▶ [Task directions] Count up the lines below in which the string "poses" appears. The reply should be that number alone.

Data items:
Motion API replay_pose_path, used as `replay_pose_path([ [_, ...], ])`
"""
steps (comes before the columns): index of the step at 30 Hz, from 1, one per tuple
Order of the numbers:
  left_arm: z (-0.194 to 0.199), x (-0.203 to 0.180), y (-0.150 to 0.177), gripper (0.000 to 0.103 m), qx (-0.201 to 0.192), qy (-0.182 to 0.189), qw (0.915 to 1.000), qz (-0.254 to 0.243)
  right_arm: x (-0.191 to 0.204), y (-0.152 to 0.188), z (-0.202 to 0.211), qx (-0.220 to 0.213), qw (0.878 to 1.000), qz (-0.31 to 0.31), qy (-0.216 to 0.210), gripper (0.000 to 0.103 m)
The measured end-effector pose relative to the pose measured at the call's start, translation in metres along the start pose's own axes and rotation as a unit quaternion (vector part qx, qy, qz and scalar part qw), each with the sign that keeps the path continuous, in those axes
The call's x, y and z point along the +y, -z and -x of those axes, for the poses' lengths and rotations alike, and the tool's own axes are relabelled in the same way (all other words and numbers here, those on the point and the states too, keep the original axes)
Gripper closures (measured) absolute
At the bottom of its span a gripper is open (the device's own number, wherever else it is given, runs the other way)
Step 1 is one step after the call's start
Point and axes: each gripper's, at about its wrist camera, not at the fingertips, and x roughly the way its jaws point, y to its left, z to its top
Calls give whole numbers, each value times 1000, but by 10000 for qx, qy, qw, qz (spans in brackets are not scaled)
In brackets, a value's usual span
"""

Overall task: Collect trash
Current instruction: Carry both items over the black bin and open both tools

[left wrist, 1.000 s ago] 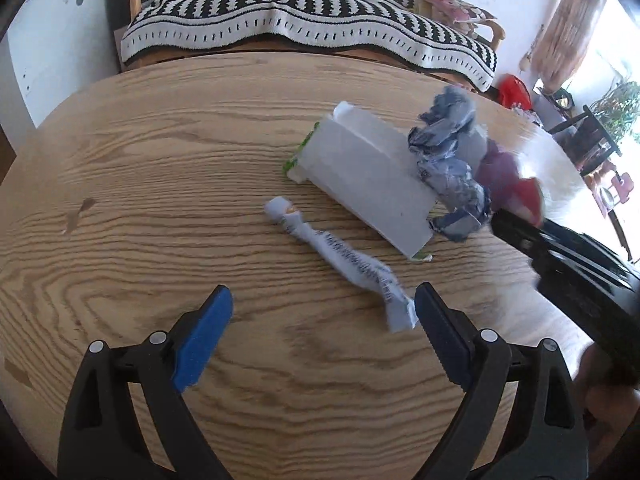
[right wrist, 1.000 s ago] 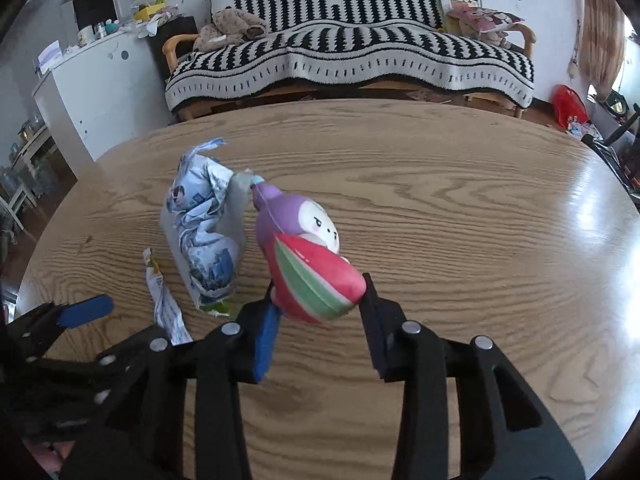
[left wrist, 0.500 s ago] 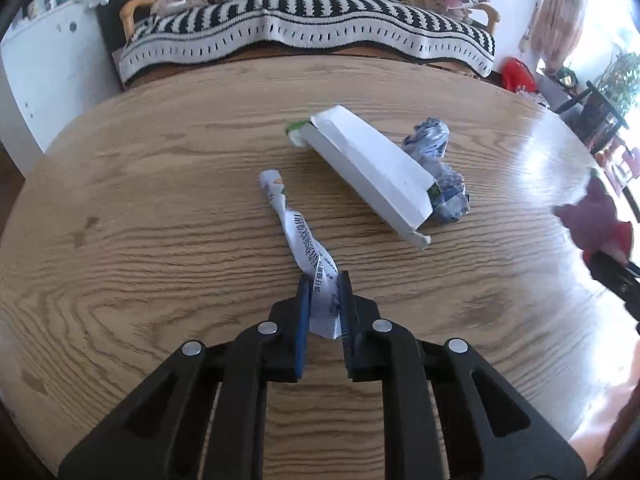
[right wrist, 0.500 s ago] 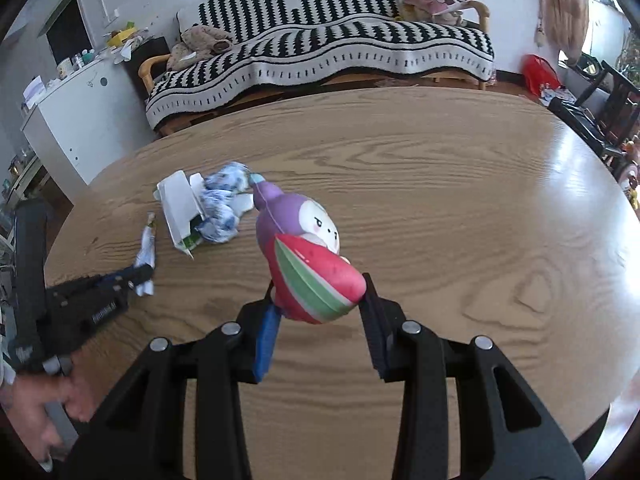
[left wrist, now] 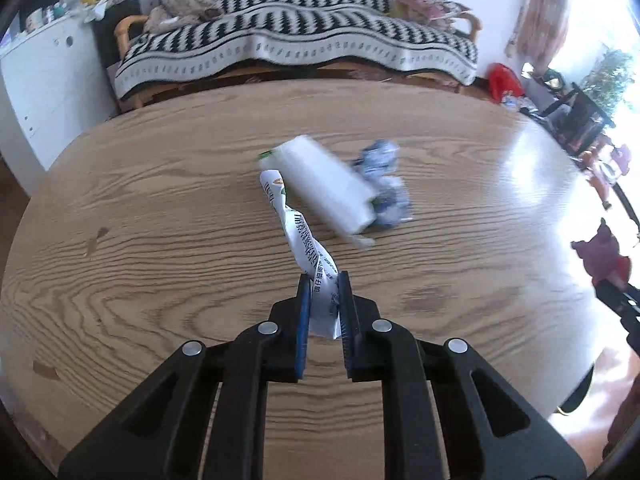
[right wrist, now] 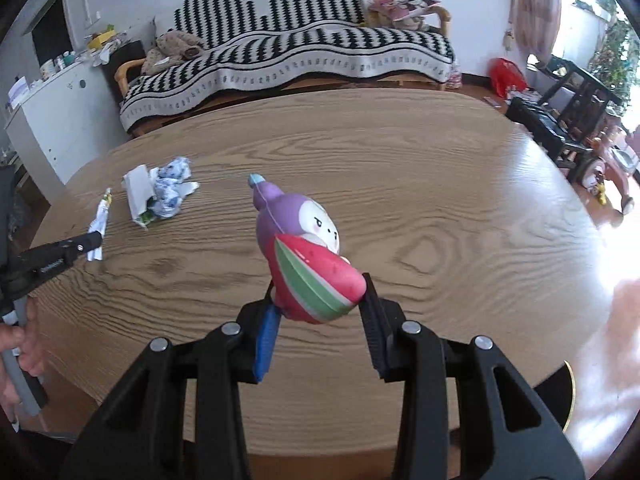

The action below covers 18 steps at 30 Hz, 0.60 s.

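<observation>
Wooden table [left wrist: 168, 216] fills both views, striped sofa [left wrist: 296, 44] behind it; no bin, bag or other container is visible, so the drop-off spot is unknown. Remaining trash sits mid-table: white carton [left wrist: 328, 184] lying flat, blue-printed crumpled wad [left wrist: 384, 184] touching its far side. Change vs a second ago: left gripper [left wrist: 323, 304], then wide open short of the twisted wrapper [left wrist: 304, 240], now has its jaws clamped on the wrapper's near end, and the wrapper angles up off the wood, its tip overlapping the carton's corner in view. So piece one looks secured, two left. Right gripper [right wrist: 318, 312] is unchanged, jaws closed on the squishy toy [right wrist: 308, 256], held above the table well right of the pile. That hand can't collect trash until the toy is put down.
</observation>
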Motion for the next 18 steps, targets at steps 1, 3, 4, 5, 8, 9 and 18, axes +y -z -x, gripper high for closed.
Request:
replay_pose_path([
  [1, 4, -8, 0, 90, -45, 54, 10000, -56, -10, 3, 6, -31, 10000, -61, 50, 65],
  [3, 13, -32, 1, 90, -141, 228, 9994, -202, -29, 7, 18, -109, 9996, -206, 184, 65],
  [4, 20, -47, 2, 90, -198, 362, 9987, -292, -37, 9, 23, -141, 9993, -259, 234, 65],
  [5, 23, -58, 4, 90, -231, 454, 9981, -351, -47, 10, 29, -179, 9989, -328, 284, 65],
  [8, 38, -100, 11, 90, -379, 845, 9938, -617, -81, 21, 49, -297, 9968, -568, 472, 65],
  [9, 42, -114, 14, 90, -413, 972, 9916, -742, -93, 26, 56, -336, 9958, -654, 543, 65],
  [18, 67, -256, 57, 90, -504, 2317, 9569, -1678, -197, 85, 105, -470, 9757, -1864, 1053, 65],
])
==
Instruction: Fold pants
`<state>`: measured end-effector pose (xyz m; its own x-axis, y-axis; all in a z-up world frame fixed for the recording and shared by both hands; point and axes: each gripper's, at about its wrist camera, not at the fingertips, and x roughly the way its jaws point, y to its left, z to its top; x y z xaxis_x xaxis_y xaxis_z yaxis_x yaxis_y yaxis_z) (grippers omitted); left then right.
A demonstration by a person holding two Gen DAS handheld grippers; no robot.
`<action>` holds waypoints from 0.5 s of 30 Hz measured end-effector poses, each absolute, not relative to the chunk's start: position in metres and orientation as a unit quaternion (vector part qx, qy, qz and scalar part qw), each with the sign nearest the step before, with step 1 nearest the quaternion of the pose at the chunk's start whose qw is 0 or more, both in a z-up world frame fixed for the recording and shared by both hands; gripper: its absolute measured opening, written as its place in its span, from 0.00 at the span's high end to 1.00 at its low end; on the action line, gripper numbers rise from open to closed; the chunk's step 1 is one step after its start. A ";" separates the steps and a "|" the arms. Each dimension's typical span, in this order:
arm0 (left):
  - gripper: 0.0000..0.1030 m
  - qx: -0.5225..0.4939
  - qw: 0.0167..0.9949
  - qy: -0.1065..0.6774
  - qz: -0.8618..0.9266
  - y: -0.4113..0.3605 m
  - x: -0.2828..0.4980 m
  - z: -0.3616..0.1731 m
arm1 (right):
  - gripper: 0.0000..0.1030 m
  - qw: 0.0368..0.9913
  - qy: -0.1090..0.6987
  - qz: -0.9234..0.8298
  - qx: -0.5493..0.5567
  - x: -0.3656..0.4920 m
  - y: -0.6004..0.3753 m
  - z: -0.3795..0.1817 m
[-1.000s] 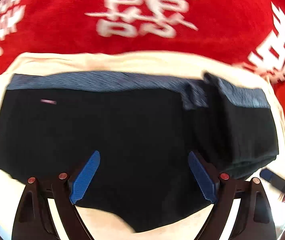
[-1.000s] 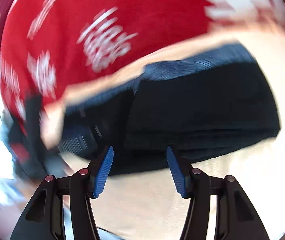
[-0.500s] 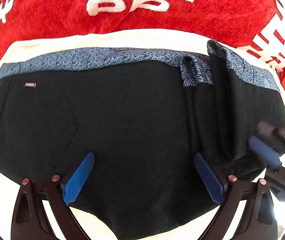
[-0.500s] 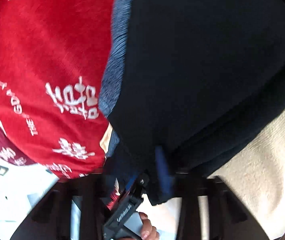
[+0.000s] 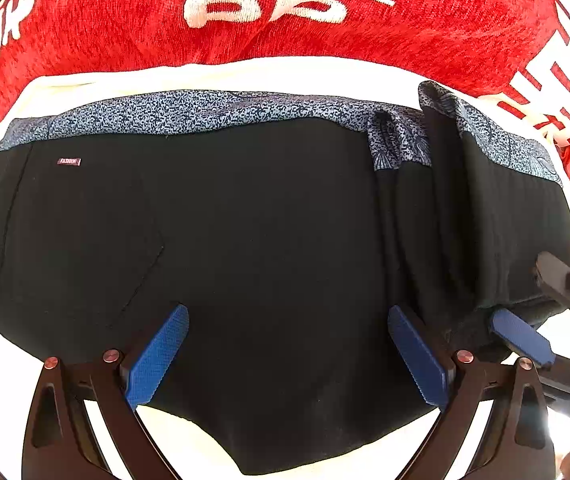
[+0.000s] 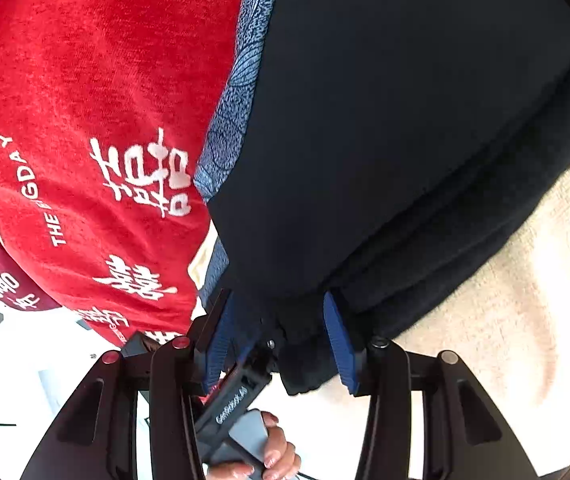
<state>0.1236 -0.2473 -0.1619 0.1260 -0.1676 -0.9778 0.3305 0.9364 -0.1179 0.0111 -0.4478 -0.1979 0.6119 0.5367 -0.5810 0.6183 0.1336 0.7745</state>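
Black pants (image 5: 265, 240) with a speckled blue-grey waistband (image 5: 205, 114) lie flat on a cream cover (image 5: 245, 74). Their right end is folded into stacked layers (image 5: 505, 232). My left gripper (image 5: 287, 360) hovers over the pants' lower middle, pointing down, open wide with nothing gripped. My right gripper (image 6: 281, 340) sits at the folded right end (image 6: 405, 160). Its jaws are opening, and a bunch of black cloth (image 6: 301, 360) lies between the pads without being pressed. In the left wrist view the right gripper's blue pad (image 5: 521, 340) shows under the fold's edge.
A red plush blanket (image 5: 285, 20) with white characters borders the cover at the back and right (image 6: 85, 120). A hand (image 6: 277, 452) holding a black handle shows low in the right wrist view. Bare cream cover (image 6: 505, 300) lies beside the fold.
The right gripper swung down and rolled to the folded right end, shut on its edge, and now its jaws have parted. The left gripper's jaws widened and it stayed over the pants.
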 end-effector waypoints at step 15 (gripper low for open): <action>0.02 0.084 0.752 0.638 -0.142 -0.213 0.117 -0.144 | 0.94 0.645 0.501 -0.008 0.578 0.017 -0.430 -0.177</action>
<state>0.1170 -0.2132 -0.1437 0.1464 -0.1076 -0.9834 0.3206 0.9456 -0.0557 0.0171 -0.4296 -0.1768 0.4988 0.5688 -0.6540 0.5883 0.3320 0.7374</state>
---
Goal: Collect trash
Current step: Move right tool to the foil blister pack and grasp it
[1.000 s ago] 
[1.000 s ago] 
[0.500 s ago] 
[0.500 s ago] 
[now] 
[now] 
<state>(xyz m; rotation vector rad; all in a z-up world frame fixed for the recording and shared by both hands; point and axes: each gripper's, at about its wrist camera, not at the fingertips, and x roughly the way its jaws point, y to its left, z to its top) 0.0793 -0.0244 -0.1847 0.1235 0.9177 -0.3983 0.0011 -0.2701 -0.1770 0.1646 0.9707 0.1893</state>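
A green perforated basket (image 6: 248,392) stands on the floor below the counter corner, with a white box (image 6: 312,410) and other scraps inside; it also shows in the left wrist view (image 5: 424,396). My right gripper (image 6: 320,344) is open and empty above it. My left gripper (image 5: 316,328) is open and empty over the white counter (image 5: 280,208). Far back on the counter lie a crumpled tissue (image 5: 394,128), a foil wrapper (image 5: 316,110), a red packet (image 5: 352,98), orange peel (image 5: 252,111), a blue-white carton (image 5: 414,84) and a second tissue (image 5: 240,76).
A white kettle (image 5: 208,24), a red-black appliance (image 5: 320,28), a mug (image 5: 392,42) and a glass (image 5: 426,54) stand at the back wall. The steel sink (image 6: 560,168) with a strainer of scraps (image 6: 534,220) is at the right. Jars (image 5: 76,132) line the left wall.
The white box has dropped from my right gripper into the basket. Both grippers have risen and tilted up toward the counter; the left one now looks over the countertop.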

▶ [Exercise solution] 2